What to do ▸ Every line below that holds "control" must be copied.

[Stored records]
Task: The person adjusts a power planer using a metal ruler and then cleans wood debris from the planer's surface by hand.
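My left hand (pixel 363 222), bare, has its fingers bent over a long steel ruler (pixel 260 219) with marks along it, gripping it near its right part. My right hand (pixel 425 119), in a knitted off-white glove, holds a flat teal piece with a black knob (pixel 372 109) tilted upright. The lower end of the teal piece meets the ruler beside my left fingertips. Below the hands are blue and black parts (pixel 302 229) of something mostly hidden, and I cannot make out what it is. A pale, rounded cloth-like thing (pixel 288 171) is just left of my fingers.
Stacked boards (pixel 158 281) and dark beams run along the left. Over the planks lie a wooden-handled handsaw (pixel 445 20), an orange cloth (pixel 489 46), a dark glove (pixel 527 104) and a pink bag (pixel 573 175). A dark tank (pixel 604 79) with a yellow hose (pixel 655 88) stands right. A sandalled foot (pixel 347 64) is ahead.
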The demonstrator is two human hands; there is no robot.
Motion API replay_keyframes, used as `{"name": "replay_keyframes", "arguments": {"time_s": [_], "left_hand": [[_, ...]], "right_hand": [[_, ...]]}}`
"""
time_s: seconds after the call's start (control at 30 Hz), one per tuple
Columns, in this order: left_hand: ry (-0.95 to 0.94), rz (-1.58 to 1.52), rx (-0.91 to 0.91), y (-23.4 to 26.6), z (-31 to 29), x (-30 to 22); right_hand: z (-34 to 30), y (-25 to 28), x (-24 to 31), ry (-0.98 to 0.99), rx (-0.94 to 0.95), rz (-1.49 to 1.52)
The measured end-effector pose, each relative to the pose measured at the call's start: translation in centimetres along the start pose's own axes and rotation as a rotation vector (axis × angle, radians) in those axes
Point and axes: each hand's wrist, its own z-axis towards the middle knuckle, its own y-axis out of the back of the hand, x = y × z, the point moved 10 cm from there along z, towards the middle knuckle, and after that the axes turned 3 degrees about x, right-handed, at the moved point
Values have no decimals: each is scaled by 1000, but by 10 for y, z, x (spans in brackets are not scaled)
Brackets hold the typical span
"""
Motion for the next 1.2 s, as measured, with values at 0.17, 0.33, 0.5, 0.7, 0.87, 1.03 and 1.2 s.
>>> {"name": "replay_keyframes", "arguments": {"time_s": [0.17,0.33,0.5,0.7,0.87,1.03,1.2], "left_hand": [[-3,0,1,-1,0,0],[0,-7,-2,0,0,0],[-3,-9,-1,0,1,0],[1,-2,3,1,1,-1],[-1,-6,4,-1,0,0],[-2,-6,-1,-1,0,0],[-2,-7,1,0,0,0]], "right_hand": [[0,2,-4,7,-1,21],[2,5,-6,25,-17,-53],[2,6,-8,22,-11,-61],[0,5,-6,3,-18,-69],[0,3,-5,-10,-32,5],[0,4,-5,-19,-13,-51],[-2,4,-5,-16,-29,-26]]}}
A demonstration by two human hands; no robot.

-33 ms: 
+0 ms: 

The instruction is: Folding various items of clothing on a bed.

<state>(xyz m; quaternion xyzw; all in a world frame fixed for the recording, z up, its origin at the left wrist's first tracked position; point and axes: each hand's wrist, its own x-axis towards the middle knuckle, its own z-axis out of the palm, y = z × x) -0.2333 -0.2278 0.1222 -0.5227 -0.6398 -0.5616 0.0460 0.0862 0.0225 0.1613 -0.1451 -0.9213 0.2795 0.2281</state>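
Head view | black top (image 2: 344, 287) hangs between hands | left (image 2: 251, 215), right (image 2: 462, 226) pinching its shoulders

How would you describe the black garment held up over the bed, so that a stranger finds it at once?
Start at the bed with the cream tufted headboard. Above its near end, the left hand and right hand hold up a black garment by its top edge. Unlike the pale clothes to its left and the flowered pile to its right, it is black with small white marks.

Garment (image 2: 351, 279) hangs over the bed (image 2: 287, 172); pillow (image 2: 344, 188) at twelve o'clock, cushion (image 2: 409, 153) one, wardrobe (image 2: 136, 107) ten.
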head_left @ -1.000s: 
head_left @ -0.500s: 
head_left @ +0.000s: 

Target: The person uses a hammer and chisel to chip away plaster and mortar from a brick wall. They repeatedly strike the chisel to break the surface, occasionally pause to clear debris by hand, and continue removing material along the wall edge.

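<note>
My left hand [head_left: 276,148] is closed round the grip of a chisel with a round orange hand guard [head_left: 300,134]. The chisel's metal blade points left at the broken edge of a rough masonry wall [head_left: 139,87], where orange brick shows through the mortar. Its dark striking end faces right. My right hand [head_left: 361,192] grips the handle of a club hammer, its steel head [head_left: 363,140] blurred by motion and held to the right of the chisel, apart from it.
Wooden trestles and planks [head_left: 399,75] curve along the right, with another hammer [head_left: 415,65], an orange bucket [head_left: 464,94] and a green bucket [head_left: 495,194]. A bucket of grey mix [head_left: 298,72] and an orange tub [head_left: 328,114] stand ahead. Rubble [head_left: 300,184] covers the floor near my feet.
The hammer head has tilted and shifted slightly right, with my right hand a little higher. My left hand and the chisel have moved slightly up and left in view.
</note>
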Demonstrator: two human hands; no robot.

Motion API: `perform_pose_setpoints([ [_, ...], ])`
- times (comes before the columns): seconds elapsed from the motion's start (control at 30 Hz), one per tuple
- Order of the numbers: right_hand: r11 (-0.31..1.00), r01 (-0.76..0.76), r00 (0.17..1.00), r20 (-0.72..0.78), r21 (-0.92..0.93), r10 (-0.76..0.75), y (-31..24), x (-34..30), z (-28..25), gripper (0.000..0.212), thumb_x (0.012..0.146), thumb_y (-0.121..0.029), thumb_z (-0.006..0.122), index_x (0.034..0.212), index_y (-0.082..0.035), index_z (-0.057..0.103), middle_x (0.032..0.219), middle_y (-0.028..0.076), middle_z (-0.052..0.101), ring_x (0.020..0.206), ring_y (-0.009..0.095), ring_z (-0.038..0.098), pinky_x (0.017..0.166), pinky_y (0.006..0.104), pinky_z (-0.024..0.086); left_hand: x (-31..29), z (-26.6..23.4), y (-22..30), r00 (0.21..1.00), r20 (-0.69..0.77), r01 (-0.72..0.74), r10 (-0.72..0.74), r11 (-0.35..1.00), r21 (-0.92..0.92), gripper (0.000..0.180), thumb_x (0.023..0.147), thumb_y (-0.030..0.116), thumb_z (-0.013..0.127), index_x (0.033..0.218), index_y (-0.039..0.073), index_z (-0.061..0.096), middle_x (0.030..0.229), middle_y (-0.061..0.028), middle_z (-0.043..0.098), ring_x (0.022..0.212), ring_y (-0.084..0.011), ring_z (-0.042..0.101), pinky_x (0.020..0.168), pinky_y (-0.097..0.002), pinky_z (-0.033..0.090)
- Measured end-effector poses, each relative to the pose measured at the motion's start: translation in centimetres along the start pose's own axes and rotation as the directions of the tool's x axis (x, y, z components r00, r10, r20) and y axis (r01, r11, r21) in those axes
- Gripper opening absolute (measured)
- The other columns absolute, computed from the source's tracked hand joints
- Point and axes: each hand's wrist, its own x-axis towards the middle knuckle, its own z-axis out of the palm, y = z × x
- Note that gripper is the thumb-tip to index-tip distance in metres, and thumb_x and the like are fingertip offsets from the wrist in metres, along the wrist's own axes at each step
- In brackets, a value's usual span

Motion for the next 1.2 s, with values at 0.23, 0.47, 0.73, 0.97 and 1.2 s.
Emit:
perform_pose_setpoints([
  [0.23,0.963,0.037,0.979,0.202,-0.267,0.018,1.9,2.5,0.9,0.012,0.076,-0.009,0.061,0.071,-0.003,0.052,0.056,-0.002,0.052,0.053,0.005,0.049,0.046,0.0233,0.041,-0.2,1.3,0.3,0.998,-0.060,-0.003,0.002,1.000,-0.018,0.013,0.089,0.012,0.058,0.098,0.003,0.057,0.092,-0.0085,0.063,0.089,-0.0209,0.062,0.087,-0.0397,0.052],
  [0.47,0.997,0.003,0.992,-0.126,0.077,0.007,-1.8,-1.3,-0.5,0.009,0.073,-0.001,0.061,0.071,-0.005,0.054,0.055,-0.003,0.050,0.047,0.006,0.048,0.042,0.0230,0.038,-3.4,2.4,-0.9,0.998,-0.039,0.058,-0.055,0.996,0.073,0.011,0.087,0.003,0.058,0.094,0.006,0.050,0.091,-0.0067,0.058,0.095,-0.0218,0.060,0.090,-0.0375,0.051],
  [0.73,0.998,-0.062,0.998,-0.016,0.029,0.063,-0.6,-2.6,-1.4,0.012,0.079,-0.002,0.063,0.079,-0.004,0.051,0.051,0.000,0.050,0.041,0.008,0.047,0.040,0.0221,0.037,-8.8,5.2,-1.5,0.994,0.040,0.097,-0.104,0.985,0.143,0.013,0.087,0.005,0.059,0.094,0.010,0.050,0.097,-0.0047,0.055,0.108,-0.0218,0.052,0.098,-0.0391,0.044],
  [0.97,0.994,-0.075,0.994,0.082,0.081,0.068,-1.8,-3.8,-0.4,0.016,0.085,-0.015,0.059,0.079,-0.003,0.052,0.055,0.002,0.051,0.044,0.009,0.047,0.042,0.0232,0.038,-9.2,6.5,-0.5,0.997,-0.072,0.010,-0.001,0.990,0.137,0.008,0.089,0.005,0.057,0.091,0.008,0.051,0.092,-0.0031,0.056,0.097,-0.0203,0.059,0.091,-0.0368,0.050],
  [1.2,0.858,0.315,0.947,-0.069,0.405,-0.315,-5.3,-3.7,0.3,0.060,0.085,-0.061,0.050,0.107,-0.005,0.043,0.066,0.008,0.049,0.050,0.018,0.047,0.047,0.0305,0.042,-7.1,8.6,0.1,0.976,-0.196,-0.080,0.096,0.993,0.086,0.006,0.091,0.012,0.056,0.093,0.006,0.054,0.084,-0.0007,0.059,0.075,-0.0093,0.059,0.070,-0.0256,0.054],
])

Output below ▸
time_s: seconds after the call's start (control at 30 Hz), one per tuple
- times (comes before the columns): seconds elapsed from the motion's start (control at 30 Hz), one per tuple

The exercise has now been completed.